KAISER BAAS ALMOST shot itself in the foot. The R20 comes in $100 cheaper than the also very good R30, has the same key features — auto impact detect, 2K resolution, GPS and an audio guide — and produces identical footage. So why opt for the more expensive cam?
The R30 has a better, simpler layout, as the R20 is initially unintuitive for capturing photo and important moments, and Wi-Fi isn’t available here. That’s not a deal breaker by any means, though it is a compromise.
The R20’s large screen also doubles as a clock or compass when it ticks over to be a screensaver, and you can record up to 10 minutes of footage at a time. Unfortunately, the raw footage does not give your speed or direction — you’re relying on the software there. Like the R30, you also get cable clips included in the packaging, a double socket USB charger and a sticky mount. Great value, and another reliable unit.
Kaiser Baas R30 A PINT-SIZED PERFORMER.
ONE OF THE most thoughtful dashcams going, the Kaiser Baas R30 offers a good first impression. It’s one of the few units not to have a screen on the rear, instead shifting view-finding duties to your smartphone. Download the (utilitarian) app, and you can get a live view in order to get the camera positioned just so. It’s one of the few that comes with a sticky mount, and only moves on one angle (pitching up and down) so you’ll need to make sure you’re happy with it before locking it in place.
An audio cue also tells you when it’s started recording, and saving important footage, while the lights on the rear indicate power on and a good GPS signal. Inside the box, you get a generous cable, clips and a double USB socket so you still have a spare port to charge your phone.
While the 2K footage is slight overkill, the quality is among the best of this crop, and the optional PC/Mac software is also pretty powerful. You will need it to view your direction and speed.
Navman MiVue 698 DUAL CAM THIS ONE HAS YOUR BACK.
THIS DUAL-CAMERA SETUP really is the cremé-de-la-crem of insurance claim dashboard camera setups. Offering a 2.7-inch LCD display that can show you real-time 1296p and 1080p dual-camera picture-inpicture feeds, precision 8-satellite GPS that relays speed limits and speed/red-light camera warnings and a raft of advanced safety features like collision, lane departure and driver fatigue warnings, the MiVue 698 is the most advanced dash camera setup money can buy.

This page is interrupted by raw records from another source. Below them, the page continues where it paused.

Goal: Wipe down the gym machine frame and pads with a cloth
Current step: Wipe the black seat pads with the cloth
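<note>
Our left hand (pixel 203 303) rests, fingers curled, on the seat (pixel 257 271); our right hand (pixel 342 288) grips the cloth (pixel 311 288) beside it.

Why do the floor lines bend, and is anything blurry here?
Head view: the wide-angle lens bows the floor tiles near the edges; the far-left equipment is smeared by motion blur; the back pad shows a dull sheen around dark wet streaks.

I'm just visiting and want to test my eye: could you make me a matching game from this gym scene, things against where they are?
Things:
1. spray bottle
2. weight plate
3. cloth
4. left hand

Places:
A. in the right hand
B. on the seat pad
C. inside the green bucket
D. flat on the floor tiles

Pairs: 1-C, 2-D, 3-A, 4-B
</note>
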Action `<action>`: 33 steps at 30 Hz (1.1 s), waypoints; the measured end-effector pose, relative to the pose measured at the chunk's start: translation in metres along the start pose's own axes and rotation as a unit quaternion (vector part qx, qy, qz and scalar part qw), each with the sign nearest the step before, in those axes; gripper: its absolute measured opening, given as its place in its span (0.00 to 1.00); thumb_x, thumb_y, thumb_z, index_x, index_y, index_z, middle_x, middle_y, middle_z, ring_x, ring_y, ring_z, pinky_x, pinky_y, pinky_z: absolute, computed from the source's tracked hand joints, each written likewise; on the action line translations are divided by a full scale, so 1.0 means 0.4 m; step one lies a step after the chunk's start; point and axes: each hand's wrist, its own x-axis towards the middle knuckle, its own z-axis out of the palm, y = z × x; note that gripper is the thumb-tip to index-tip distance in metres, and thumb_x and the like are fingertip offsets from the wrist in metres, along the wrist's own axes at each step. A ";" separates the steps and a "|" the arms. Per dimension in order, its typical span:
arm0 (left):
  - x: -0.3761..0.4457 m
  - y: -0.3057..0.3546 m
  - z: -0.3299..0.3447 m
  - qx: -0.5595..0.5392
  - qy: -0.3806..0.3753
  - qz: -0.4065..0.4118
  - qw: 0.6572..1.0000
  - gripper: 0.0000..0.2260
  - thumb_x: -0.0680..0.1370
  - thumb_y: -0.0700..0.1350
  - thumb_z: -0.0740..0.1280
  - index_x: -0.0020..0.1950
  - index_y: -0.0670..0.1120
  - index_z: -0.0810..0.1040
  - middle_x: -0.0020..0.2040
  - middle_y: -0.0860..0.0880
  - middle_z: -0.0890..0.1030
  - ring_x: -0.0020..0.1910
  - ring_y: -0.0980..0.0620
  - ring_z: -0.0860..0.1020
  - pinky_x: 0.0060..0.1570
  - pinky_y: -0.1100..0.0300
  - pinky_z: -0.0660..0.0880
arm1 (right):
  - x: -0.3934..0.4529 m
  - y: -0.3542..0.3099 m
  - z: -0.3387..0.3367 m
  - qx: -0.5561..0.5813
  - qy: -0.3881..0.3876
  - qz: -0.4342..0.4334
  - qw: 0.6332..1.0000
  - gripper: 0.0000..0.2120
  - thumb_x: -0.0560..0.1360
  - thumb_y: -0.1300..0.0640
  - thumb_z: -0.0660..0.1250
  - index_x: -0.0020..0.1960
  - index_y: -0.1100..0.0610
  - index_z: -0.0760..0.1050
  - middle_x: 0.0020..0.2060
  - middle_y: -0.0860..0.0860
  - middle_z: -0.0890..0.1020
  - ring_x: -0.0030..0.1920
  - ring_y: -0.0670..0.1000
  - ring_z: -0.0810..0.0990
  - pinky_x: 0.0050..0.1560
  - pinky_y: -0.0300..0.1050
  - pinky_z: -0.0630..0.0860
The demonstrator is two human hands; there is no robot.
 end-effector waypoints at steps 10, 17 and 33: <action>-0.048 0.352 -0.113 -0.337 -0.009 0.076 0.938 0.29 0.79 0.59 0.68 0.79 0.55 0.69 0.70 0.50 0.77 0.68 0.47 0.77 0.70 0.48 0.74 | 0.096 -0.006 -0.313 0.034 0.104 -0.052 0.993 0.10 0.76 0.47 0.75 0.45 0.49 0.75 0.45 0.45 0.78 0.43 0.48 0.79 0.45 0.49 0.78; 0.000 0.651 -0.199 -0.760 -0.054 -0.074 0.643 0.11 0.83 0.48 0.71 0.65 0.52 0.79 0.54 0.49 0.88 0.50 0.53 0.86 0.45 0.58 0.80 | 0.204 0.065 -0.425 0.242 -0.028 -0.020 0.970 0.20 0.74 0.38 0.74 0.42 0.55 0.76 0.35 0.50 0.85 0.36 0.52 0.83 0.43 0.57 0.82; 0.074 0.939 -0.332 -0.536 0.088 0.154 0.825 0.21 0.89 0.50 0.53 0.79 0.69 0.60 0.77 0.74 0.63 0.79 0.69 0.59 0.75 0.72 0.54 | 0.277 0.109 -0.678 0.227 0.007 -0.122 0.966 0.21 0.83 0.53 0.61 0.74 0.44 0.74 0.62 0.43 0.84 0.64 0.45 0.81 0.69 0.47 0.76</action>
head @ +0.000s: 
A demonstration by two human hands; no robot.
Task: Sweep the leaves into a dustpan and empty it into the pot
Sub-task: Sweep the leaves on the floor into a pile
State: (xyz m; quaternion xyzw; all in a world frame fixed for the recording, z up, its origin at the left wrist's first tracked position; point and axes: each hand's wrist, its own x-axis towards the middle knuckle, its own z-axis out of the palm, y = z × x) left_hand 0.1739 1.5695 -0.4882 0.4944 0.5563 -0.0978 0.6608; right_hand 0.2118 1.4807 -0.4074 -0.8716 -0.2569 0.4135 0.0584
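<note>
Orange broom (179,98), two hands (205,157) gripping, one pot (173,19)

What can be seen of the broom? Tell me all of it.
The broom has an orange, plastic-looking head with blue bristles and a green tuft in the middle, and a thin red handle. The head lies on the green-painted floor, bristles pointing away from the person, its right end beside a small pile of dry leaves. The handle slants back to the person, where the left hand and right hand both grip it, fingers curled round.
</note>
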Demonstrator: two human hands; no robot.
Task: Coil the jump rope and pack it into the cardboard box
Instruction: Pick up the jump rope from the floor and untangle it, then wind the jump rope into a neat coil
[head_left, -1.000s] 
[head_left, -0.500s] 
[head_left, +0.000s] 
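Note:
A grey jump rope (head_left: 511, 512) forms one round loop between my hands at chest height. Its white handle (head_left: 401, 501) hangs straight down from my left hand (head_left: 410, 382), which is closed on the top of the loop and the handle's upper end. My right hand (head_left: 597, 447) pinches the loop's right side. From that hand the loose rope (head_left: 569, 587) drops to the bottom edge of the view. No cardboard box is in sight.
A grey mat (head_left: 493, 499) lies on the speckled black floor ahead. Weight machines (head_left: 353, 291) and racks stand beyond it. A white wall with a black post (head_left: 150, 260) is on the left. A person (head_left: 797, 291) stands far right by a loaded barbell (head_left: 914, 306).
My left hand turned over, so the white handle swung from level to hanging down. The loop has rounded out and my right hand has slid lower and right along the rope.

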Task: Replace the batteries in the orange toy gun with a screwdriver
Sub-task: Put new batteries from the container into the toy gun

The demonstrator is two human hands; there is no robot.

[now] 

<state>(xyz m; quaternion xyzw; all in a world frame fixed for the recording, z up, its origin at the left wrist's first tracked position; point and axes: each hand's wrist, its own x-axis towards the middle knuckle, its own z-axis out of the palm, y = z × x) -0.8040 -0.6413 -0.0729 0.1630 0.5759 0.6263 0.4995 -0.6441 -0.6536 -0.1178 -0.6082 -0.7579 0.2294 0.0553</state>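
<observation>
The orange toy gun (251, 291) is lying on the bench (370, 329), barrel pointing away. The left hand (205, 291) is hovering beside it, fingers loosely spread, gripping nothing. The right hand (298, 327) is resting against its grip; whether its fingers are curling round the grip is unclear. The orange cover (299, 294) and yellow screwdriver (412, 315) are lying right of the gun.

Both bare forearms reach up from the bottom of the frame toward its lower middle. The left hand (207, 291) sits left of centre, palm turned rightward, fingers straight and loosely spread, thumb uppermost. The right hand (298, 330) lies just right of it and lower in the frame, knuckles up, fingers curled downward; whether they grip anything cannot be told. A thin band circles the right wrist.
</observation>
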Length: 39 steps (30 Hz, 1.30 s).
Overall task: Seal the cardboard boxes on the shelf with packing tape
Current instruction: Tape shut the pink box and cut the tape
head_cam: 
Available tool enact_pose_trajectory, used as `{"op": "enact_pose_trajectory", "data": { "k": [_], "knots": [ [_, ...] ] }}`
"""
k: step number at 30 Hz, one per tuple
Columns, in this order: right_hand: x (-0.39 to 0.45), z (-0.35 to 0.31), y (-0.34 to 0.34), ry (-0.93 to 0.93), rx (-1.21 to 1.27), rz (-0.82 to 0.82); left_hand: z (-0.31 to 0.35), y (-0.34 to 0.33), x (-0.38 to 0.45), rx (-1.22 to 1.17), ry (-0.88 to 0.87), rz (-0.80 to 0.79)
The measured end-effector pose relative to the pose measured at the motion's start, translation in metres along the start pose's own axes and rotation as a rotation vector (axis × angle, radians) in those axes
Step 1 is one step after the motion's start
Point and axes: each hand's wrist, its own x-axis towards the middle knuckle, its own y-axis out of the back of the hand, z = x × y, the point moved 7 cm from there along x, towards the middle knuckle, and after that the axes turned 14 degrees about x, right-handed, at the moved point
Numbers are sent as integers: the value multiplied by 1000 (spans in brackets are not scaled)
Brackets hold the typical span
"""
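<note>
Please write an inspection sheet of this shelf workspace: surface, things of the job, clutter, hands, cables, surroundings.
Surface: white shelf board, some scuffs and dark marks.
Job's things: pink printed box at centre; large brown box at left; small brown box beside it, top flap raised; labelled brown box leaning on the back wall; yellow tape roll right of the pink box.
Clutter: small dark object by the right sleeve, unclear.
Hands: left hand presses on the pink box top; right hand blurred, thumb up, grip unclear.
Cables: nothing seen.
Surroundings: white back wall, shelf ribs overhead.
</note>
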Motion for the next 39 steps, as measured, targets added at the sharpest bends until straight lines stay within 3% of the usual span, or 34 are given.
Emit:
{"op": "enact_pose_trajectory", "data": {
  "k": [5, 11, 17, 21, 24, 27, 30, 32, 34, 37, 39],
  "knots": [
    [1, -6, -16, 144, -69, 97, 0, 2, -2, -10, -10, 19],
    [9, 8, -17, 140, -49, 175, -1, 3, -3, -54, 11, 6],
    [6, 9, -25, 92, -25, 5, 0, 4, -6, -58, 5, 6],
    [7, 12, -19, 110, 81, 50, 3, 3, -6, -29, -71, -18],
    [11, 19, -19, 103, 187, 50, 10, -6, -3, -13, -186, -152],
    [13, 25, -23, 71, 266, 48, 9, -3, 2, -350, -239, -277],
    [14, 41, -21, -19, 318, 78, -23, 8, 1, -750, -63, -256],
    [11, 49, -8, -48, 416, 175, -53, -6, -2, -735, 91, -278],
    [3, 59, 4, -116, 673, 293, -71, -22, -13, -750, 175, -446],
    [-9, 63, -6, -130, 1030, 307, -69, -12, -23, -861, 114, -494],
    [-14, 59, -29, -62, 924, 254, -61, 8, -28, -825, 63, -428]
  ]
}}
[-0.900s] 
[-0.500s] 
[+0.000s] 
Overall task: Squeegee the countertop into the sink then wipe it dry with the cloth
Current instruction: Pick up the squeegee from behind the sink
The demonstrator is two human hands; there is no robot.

Anyone who has come off second best in a car insurance claim will see the investment value in a dash camera and could more easily justify the $429 price tag of the MiVue 698, but even then, it’s a stretch. When you compare it with the entry-level models like the MiVue 630 that manage to capture everything you could want in a dash camera for $270 dollars less, you’ve basically got to be prepared to fork out a lot of money for the rear camera and the speed and red-light camera warnings. If you’re contemplating buying an additional reverse camera anyway, then the cost of the MiVue 698 makes sense, otherwise you’ll probably wish you were a little more frugal.
Laser Car Crash Camera Full HD1080P CHEAP AND PRETTY CHEERFUL
LOOKING FOR THE absolute basics? You’ve found it, as the Laser is the cheapest, most affordable camera here. Apart from noting when a serious impact occurs, Laser’s HD camera will record footage in 1080p, and that’s it, as the functions you get on more expensive models are absent.
Despite noting important incidents, footage is automatically looped with the older stuff written over, and you’ll have to stop recording if you want to save that key footage. Video quality is acceptable but not great, looking a little washed out. Cars need to be immediately in front of the camera for it to make out their licence plate, and the relatively narrow field of view doesn’t help either.
Still, it’s a tempting prospect, and considering the next cheapest option — the Navman MiVue 630 — is twice the price, this could well end up in your car. We’d suggest stretching the budget, however.